#### RECORDS TO PROCESS ####

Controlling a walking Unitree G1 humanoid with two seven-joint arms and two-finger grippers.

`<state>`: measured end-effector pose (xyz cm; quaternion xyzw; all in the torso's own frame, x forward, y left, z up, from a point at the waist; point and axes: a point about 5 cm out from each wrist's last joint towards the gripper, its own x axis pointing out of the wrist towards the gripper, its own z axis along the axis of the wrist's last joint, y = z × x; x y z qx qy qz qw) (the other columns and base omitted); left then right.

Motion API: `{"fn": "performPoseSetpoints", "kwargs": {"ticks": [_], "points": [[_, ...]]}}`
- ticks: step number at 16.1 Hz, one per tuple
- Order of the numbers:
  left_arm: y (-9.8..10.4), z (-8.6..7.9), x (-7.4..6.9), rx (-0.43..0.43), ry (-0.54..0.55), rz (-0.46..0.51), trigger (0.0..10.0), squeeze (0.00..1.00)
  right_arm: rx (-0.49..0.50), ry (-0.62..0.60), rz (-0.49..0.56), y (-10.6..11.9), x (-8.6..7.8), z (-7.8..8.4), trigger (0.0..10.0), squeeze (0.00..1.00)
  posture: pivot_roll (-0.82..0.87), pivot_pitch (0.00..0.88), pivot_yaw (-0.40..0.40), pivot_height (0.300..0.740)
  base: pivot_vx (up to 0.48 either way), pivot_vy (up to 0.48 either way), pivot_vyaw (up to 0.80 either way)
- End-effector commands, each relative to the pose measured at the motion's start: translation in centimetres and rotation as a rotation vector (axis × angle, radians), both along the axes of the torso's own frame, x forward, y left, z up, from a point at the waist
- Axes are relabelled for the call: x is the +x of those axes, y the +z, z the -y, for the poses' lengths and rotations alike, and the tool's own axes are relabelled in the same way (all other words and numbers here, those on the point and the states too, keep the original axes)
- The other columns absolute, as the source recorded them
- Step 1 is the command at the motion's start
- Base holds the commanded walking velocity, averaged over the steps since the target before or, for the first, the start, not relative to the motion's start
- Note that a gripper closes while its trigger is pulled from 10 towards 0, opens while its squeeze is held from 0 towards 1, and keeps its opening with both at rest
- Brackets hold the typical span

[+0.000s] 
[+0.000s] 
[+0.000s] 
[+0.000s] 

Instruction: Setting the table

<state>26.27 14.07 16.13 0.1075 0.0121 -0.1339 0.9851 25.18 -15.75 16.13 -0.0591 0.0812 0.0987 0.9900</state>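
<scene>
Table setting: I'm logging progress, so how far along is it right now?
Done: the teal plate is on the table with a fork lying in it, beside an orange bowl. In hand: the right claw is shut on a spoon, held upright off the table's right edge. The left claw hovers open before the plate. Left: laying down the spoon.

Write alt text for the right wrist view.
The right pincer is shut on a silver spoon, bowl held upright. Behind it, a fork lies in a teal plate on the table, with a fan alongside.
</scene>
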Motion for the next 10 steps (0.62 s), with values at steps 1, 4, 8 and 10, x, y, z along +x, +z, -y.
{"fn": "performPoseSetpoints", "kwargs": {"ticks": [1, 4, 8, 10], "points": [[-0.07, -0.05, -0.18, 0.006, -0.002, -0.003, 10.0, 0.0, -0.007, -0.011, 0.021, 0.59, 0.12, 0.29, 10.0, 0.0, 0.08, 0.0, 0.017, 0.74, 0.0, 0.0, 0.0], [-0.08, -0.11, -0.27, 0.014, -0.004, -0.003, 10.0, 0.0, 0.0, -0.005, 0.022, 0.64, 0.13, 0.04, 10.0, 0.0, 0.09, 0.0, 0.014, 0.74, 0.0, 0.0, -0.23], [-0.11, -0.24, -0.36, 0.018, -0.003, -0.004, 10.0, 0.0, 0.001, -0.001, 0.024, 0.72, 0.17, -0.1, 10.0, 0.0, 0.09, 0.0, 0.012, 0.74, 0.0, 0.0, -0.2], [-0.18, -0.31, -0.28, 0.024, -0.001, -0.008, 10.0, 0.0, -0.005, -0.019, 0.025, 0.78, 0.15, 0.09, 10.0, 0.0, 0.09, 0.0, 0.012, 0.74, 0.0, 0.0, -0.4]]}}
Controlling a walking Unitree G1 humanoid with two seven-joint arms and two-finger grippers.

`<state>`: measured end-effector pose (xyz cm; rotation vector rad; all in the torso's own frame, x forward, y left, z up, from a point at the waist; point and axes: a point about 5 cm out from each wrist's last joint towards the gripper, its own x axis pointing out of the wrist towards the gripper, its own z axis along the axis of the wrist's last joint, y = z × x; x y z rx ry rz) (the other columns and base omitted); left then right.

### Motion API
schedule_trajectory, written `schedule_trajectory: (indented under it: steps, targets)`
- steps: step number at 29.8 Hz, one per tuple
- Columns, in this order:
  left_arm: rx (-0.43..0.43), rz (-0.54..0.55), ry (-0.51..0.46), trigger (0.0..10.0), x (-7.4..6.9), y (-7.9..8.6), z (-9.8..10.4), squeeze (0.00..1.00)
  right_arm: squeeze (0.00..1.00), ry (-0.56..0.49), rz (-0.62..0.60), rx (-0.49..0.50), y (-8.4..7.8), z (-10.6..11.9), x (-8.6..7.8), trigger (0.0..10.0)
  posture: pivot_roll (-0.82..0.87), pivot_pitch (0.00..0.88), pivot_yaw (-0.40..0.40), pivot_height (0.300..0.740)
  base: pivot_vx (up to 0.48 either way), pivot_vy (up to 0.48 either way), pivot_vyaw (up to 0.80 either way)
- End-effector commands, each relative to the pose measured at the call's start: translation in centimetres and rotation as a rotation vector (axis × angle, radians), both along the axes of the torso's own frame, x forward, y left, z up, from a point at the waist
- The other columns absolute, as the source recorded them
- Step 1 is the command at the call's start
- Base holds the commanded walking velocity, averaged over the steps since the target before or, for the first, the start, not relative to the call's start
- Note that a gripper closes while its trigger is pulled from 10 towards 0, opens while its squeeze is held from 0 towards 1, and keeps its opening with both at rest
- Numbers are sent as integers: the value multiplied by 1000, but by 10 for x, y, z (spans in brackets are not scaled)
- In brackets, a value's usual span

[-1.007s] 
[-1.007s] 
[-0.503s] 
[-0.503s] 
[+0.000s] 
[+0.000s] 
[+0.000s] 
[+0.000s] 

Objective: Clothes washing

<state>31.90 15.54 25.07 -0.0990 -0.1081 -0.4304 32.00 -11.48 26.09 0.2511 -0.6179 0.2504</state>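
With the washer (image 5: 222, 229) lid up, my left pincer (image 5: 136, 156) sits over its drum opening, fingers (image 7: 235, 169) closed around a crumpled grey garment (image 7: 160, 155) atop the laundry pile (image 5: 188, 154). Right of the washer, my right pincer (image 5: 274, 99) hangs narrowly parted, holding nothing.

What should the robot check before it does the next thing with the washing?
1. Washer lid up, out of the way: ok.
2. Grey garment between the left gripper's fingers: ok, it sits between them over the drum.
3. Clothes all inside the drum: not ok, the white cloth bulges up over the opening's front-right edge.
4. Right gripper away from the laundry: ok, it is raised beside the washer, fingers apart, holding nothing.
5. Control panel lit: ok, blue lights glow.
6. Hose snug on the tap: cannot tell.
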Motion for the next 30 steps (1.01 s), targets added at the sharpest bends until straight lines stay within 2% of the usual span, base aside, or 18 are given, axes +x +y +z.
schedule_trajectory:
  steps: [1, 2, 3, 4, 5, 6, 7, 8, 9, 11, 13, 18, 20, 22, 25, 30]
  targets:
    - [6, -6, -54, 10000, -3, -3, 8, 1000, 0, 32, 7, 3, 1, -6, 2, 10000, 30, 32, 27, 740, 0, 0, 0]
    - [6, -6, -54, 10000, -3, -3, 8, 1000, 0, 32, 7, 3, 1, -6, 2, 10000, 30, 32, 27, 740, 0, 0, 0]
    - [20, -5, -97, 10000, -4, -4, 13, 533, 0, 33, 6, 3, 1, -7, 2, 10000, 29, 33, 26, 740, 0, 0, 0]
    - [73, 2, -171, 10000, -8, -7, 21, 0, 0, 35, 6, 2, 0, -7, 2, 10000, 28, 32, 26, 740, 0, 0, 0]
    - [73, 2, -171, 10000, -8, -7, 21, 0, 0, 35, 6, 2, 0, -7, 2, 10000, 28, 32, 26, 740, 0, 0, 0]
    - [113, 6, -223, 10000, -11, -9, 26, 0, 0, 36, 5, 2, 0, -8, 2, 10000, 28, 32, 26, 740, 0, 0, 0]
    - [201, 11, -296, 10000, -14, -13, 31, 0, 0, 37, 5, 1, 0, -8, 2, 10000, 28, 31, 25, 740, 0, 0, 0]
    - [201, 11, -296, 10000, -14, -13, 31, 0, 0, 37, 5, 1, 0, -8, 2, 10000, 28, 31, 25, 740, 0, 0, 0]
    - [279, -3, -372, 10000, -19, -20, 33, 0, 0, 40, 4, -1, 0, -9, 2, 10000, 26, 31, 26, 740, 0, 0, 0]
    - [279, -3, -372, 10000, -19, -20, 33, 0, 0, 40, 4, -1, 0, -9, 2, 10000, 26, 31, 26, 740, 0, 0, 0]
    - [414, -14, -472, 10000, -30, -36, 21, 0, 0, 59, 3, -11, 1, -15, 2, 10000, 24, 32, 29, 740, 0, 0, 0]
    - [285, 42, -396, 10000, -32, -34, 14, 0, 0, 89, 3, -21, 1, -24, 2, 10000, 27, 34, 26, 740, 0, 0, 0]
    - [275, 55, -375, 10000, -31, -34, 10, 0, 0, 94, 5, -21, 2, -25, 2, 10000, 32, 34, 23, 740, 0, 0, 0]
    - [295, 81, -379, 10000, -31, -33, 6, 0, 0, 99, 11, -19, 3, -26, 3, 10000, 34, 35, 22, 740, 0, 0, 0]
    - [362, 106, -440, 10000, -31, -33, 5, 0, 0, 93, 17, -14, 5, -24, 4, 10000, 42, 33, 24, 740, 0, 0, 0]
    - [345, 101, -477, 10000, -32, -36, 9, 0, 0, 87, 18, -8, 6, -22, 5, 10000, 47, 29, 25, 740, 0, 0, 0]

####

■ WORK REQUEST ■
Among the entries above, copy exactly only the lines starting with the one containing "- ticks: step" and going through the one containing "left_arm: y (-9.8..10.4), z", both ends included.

■ RESULT OF THE TASK ■
- ticks: step number at 16.1 Hz, one per tuple
- Order of the numbers:
  left_arm: y (-9.8..10.4), z (-8.6..7.9), x (-7.4..6.9), rx (-0.43..0.43), ry (-0.54..0.55), rz (-0.46..0.51), trigger (0.0..10.0), squeeze (0.00..1.00)

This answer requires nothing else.